Hosea 14:2-10; Matthew 10:16-23
Today’s readings are puzzling. On the one hand, Matthew confronts us with warnings that preaching the Christian gospel will put us at risk. On the other, the reading from Hosea invites repentance. At first glance, these readings appear to have little in common. Indeed, on one level, they are taken from contexts that are completely alien to each other. The selection from Hosea is set in the time of the exile and holds out the promise that God will forgive repentant Israel and bless her anew. The selection from Matthew reflects the early Christian community’s sense of being rejected by members of its own family, even being “flogged” in what had been recently their own communities.

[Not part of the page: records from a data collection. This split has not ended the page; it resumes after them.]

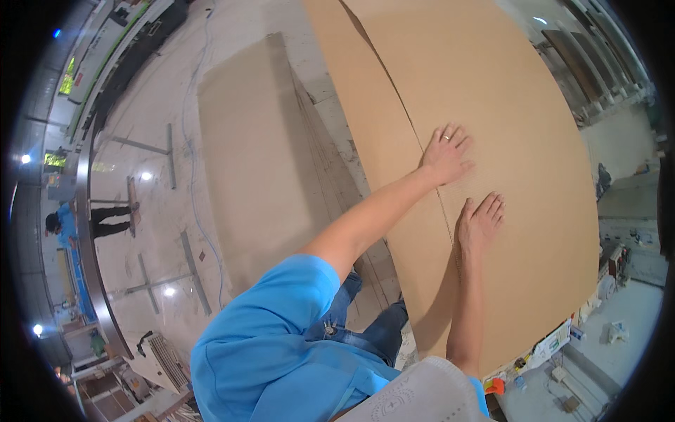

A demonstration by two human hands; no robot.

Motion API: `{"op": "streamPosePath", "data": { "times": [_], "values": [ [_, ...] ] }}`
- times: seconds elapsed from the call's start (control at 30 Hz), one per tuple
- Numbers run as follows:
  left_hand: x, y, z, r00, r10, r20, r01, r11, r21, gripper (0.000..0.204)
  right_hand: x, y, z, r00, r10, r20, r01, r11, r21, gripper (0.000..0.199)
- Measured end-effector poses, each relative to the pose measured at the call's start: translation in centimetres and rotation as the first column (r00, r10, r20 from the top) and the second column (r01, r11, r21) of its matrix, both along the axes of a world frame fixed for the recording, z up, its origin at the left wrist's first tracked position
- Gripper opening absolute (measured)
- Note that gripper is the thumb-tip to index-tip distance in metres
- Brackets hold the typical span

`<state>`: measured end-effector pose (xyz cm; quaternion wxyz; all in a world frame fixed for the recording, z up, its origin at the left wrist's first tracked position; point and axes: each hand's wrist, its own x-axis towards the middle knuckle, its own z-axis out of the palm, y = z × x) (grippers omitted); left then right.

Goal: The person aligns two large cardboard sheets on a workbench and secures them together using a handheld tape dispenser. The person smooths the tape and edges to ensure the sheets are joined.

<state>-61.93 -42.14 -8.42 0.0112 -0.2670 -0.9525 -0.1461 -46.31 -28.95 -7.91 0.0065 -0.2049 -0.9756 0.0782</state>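
A large brown cardboard sheet [517,84] lies before me, with a long dark seam running lengthwise across it. My left hand [448,156], a ring on one finger, rests flat on the cardboard just right of the seam, its fingers spread. Nearer to me, my right hand [481,224] also lies palm down on the sheet, fingers stretched out and thumb apart. Neither hand holds anything. Along the left of the seam runs a narrower cardboard strip [415,243], over which my left forearm passes.
More flat cardboard [246,155] lies on the floor to my left. A blue cable [190,126] trails beyond it. A person [67,225] in blue stands far left near a long table edge [88,267]. A keyboard [167,362] sits lower left; racked panels [573,63] stand upper right.
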Motion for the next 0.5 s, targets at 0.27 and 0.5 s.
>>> {"op": "streamPosePath", "data": {
  "times": [0.27,0.5],
  "values": [
    [-9.7,-3.6,0.7,0.988,0.147,0.041,-0.143,0.986,-0.087,0.088,-2.7,-1.4,1.0,0.989,-0.145,-0.015,0.145,0.989,0.016,0.076],
    [-22.4,-8.3,0.9,0.972,0.232,0.047,-0.224,0.966,-0.127,0.099,-17.6,-2.5,1.1,0.992,-0.101,-0.081,0.1,0.995,-0.022,0.079]
  ]
}}
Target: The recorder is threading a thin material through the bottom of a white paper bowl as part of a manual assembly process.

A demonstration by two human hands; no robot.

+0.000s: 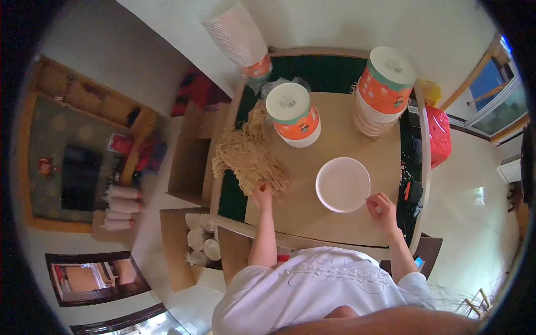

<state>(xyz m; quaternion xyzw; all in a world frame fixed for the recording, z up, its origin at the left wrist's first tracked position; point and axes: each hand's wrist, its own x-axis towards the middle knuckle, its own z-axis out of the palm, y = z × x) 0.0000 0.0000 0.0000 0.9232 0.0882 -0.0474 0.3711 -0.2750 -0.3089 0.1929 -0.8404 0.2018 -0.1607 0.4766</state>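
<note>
My left hand (262,195) is closed at the near end of a loose pile of tan cords (245,153), its fingers pinched on some of the strands. Right of it, a white round paper tub (343,185) stands with its mouth up, and only its pale inside shows. My right hand (382,209) is at the tub's right rim, fingers curled and fingertips close to the edge. Whether they grip the rim or something small cannot be seen. Past the pile, an upside-down orange and green printed tub (297,124) stands over a white one.
A taller stack of tubs (385,89) stands at the far right, with cords hanging by it. Another tall white stack (237,36) is at the far left. Brown cardboard (312,218) covers the green tabletop. An orange-black tool (413,191) lies by the right edge; an open carton (178,251) stands lower left.
</note>
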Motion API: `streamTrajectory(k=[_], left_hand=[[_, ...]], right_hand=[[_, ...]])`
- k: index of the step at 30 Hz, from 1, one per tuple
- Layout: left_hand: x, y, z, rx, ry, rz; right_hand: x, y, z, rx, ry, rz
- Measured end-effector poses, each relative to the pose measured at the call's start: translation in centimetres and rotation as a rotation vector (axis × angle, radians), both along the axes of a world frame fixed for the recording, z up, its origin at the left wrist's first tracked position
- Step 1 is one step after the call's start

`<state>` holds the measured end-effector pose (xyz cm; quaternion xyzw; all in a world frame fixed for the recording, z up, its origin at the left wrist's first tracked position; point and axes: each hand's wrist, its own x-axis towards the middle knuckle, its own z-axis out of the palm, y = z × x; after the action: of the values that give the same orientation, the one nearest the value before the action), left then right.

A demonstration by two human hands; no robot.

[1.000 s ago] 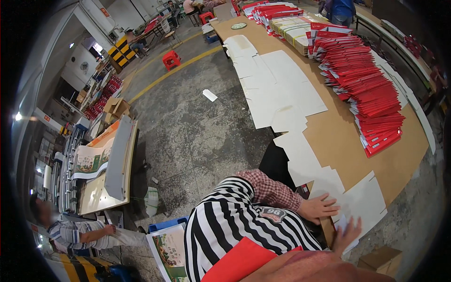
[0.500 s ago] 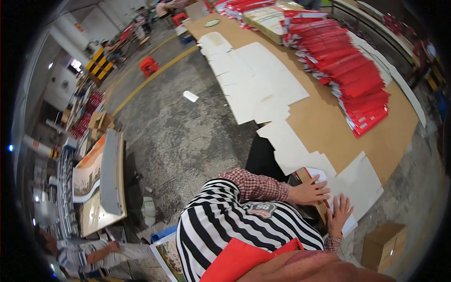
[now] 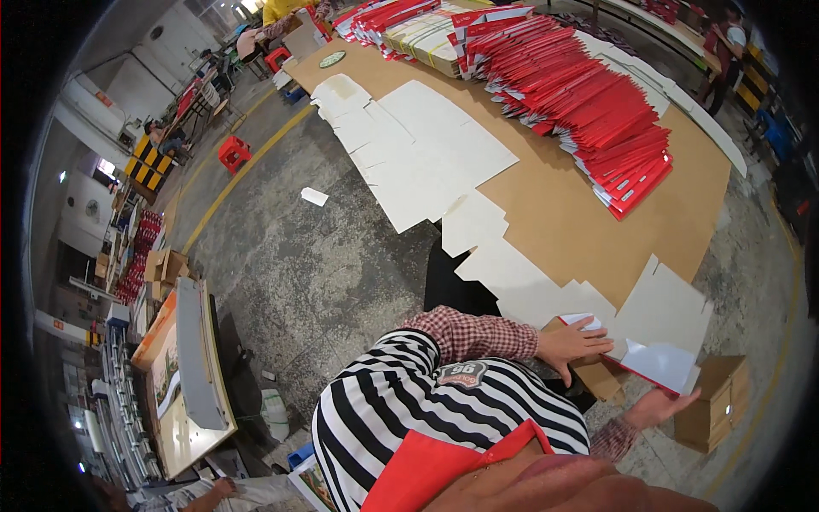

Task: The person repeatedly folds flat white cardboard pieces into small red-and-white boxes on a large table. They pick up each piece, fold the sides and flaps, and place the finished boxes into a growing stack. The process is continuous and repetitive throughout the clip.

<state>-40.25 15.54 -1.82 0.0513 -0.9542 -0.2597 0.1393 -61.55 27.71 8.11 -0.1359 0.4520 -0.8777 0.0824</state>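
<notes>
Left hand: my left hand (image 3: pixel 573 343) lies flat with fingers spread on a small white sheet (image 3: pixel 582 322) at the near corner of the table; it presses, it does not grip.
Right hand: my right hand (image 3: pixel 655 408) is open, palm up, under the lower edge of a folded white card with a red rim (image 3: pixel 659 363); the fingers support it and are not closed round it.
Card in hand: just off the table's near corner, tilted, touching the large white blank (image 3: pixel 667 304) that overhangs the edge.
Brown box: a small cardboard box (image 3: pixel 713 403) stands on the floor just right of my right hand.
Table: a long brown table (image 3: pixel 570 213) runs away from me toward the top of the view.
White blanks: flat white die-cut sheets (image 3: pixel 426 149) lie overlapping along the table's left edge.
Red packs: a long fanned row of red and white flat packs (image 3: pixel 589 98) runs along the right side, with stacked bundles (image 3: pixel 422 32) beyond.
Floor signs: a yellow line (image 3: pixel 235 177) crosses the grey concrete; a red stool (image 3: pixel 234 154) stands beside it and a white scrap (image 3: pixel 314 196) lies near.
Open room: bare concrete lies left of the table; a printed board stack (image 3: pixel 183 375) sits at my far left.
</notes>
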Motion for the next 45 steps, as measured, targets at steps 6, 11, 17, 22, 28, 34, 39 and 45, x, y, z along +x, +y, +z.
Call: streamTrajectory(k=[6,11,17,22,28,34,39,45], left_hand=[[0.9,-0.4,1.3,0.005,0.010,-0.026],[8.0,-0.3,2.3,-0.168,-0.307,0.188],[12.9,-8.9,7.9,-0.201,-0.556,0.275],[12.1,-16.4,4.9,0.346,-0.407,0.091],[18.4,-14.3,5.4,0.605,-0.245,0.685],[18.4,-6.4,0.5,-0.399,-0.153,0.765],[20.9,-3.4,4.5,-0.396,-0.450,0.466],[24.1,-4.7,3.2,-0.030,0.230,1.055]], right_hand=[[2.4,-5.2,-12.6,0.460,0.393,0.604],[8.5,-9.0,-3.3,1.008,1.622,0.840],[5.1,-7.0,-2.8,0.594,0.978,0.646],[6.0,-8.1,-4.2,1.060,1.613,0.613],[6.8,-8.5,-6.8,0.870,1.410,0.629],[13.0,-15.0,-5.4,0.529,1.488,1.013],[13.0,-14.9,-6.3,0.644,1.661,1.193],[13.3,-13.3,-6.0,0.575,1.574,1.223]])
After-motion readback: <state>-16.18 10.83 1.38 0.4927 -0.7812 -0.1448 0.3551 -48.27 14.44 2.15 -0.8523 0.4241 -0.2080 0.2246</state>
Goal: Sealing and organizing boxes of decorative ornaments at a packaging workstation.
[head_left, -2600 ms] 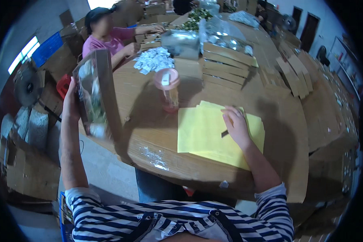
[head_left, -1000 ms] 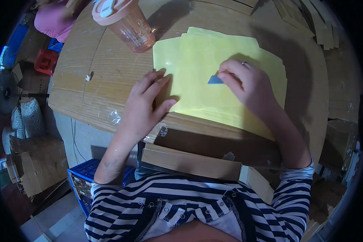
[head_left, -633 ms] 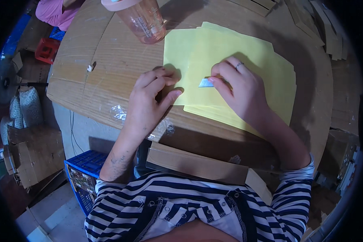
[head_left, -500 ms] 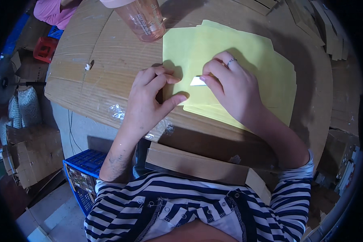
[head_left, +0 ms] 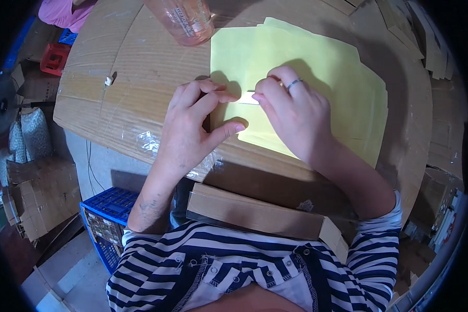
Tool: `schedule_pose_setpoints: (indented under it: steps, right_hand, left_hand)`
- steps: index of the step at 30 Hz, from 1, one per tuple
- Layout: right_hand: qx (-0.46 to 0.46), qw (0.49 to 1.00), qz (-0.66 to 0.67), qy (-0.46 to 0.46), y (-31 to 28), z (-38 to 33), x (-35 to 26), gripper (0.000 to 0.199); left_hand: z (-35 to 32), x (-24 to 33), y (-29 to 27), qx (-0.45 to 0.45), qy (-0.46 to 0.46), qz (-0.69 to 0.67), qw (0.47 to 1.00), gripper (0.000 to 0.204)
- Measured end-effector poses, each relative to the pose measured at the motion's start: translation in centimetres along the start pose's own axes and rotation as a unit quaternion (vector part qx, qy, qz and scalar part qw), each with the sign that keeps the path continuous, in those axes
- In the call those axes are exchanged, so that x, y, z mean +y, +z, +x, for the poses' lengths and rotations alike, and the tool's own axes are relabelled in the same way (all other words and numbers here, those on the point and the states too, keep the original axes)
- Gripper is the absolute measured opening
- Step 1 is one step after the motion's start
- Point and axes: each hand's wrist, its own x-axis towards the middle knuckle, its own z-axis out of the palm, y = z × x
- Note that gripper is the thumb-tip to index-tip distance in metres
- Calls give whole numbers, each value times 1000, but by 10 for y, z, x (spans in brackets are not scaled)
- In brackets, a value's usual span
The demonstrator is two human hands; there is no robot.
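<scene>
A loose pile of pale yellow paper sheets (head_left: 343, 99) lies on the cardboard-covered table. My right hand (head_left: 301, 112), with a ring on one finger, pinches a small white strip (head_left: 248, 98) between thumb and fingertips, low over the top sheet. My left hand (head_left: 190, 117) rests at the pile's left edge, thumb and bent fingers apart, nothing held between them. Its index fingertip comes close to the strip's left end; whether they touch I cannot tell.
A pinkish see-through cup (head_left: 184, 23) stands beyond the pile. A small white scrap (head_left: 109, 81) lies to the left on the table (head_left: 104, 109). An open cardboard box (head_left: 255, 210) sits against my front. Below on the left is a blue crate (head_left: 109, 203).
My right hand has moved slightly left with the white strip, which now shows narrower and nearer my left fingertips. My left index finger has stretched a little toward it.
</scene>
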Motion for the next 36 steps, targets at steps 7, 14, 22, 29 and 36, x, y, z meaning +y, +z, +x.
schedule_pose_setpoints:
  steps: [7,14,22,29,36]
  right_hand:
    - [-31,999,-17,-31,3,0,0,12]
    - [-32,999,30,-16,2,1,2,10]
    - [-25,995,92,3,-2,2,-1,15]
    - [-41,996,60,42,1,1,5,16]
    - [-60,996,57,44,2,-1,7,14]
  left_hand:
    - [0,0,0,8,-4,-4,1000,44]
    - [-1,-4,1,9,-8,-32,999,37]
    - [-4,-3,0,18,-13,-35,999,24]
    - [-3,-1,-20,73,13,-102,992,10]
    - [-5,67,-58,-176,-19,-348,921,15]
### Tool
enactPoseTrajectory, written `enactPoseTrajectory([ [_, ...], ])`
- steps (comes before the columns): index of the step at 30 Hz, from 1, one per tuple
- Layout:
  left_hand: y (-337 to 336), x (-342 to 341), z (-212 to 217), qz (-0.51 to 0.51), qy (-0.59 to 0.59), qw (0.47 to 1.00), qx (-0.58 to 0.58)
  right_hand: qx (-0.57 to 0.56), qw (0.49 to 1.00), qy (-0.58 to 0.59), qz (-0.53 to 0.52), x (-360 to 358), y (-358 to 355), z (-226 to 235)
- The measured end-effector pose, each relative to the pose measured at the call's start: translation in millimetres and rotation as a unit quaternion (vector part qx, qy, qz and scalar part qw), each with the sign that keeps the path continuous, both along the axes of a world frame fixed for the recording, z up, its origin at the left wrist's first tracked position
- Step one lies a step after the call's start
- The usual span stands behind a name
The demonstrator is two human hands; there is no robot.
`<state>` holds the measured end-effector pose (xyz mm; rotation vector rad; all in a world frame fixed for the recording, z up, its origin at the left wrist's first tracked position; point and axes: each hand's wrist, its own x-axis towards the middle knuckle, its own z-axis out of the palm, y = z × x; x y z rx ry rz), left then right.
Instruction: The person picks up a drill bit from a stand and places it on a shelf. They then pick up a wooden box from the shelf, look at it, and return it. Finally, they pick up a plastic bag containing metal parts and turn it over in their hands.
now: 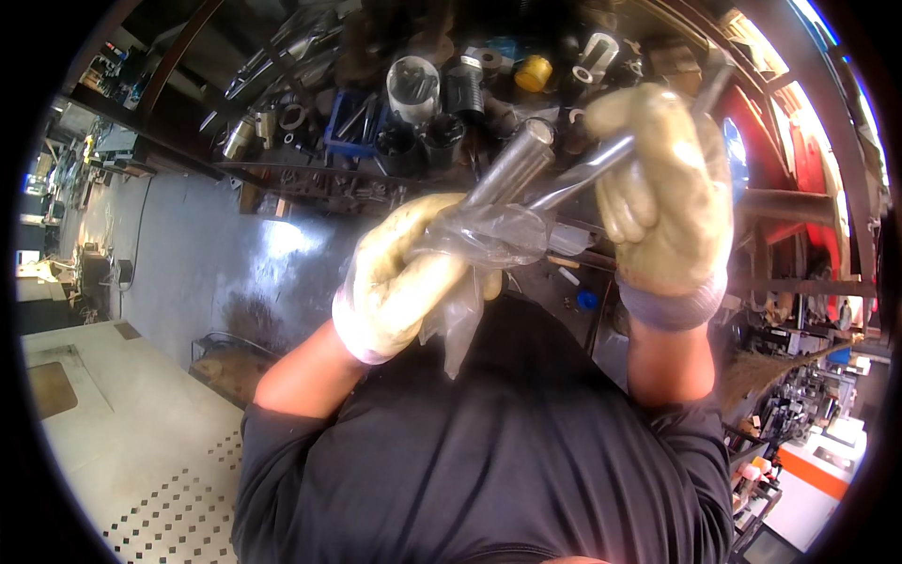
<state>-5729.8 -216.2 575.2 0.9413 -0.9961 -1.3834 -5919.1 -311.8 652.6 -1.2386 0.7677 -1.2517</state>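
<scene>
Both my hands wear cream-coloured gloves. My left hand (pixel 399 268) is closed around a thick, shiny metal bar (pixel 512 167) and crumpled clear plastic film (pixel 490 235). The bar tilts up to the right, and a loose end of the film hangs below that hand. To the right, my right hand (pixel 669 193) is raised and closed on a slim metal rod (pixel 575 180). This rod slants down to the film, and its other end sticks out blurred beyond the glove. Whether its lower tip sits inside the film or only against it, I cannot tell.
Ahead is a cluttered bench with a white tub (pixel 413 89), a black can (pixel 464 89), a blue bin (pixel 353 124) and a yellow container (pixel 533 73). A pale perforated panel (pixel 141 414) stands at lower left, beside grey floor (pixel 193 230). Racks with machine parts (pixel 799 404) line the right.
</scene>
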Motion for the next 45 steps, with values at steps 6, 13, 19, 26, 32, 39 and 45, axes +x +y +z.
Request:
enactPoseTrajectory([
  [6,-9,-12,2,-0.044,0.109,0.993,0.03,0.044,0.993,0.105,0.023,8,2,5],
  [13,-17,-7,-4,-0.051,0.166,0.983,0.066,0.069,0.988,0.063,0.123,-1,-12,-9],
  [19,-19,-4,1,-0.028,0.152,0.985,0.081,0.085,0.979,0.069,0.169,-6,-18,-11],
  [26,-20,-3,0,-0.03,0.12,0.992,0.038,0.115,0.972,0.069,0.191,-12,-22,-6],
  [32,-22,-5,-1,-0.032,0.082,0.996,0.028,0.035,0.972,0.131,0.193,-15,-21,-14],
  [39,-18,1,10,-0.075,0.033,0.996,0.036,0.031,0.953,0.196,0.229,-18,-33,-2],
  [45,-24,3,0,-0.102,0.058,0.993,0.033,-0.018,0.954,0.266,0.139,-17,-22,13],
])
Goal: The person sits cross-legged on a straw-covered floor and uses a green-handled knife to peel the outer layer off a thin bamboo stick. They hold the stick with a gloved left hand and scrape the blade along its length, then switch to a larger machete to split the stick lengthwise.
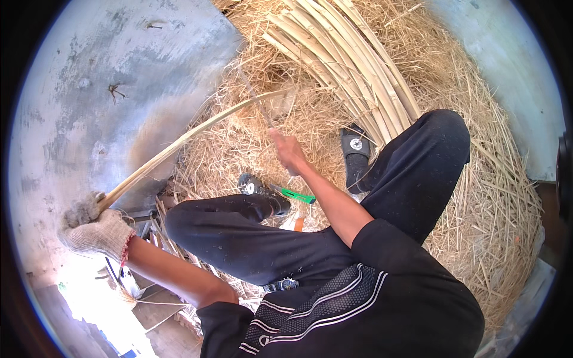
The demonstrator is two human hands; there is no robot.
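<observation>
A person is seen from above, seated on a heap of pale straw shavings (477, 197) with both knees bent, in dark trousers and dark slip-on shoes. A long, thin bamboo strip (191, 134) is held between the two hands. Its long axis runs diagonally, from the lower left of the picture up toward the centre, with a slight upward bow along its length.

The left hand (95, 230), covered by a worn knitted work glove, is closed around the lower-left end of the strip, fingers wrapped tight upon it. The strip leads away from this hand up and to the right, over the grey concrete floor (107, 77).

The right hand (287, 150), bare, is raised near the far end of the strip and is blurred by motion. A thin blade-like tool (259, 104) appears to rise from it and to cross the strip near its upper end. The fingers seem curled around a handle, but the blur leaves the grip uncertain. The right hand is the nearer of the two to the point where tool and strip cross.

Behind the hands lies a bundle of split bamboo strips (346, 65), fanned on the straw. A green-handled tool (296, 196) lies between the feet.
</observation>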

Upon closer examination, however, some interesting themes emerge. Matthew’s world is a world divided, brother against brother and parent against child. In a way, the circumstances in which the disciples find themselves preaching the gospel is exactly opposite those encountered by Hosea. He describes an Israel fully cognizant of the results of their rebellion against God. The things they had trusted have failed them. The Assyrians will not help them. They have “collapsed” under the weight of their sinfulness. They have even recognized their idolatry and are willing to abandon worshiping the “work of [their] hands.” Yet it is precisely because they have fallen so low that God can scoop them up and restore them. This is not the case for those to whom the disciples in Matthew’s gospel are preaching; they cannot hear and they do not listen. When encountering these, Jesus counsels, trust in the Spirit and “flee.”
And so what of us? I think today’s readings challenge us to reflect upon where we currently lodge. Do we inhabit the penitent community described by Hosea or do we inhabit the community that is hostile to the gospel described by Matthew. Are our lives marked by division and lack of forgiveness? Are we alienated from family? Are we over-confident in the “work of our hands,” our portfolios, our stuff? Hosea’s community finally recognized their sin and repented. God welcomed them back. If we wish to really hear the Gospel, let us strive to be like them.